- Official name: Khudi Khola Hydropower Project
- Country: Nepal
- Coordinates: 28°16′30″N 84°19′30″E﻿ / ﻿28.27500°N 84.32500°E
- Purpose: Power
- Status: Operational
- Owner: Khudi Hydropower Ltd.

Dam and spillways
- Type of dam: Gravity
- Impounds: Khudi River

Power Station
- Commission date: 2063-09-15 BS
- Type: Run-of-the-river
- Installed capacity: 4 MW

= Khudi Khola Hydropower Station =

Hydroelectric power station in Nepal

Khudi Khola Hydropower Station (Nepali: खुदी खोला जलविद्युत आयोजना) is a run-of-river hydro-electric plant located in Simpani, Lamjung District of Nepal. The flow from Khudi River, a tributary of Marshyangdi River, is used to generate 4 MW electricity. The plant is owned and developed by Khudi Hydropower Ltd., an IPP of Nepal. The plant started generating electricity from 2063-09-15 BS. The generation licence will expire in 2096-11-12 BS, after which the plant will be handed over to the government.

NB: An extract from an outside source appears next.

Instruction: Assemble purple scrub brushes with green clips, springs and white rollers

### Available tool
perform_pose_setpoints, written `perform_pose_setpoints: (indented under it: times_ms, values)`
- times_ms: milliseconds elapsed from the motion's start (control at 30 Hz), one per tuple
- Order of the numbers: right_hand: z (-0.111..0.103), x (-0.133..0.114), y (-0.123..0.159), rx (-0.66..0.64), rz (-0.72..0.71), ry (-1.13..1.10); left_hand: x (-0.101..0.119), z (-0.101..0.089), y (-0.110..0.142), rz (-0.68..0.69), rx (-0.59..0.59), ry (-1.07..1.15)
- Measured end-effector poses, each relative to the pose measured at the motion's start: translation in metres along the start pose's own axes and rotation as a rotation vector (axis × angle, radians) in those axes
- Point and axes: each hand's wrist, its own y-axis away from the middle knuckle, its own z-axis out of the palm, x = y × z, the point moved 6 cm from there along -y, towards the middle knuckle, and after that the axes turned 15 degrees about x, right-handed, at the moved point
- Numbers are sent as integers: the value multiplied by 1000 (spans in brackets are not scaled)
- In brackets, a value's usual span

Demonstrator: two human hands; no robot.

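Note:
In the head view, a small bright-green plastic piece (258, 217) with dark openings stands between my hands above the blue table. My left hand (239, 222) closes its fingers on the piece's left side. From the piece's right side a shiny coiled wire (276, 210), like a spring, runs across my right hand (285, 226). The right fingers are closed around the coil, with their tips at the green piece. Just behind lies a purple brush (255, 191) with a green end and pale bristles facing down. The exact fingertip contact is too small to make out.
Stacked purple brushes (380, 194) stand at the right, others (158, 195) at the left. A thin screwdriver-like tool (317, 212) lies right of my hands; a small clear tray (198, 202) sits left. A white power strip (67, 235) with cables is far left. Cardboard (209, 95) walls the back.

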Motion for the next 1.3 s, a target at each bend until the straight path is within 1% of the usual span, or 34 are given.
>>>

The power station is connected to the national grid and the electricity is sold to Nepal Electricity Authority.

Butwal Power Company has 60% stake in Khudi Hydropower Ltd. and other investors are SCP Hydro International inc. (SCPHI) and Lamjung Electricity Development Company Limited (LEDCO) with 25% and 15% stake respectively.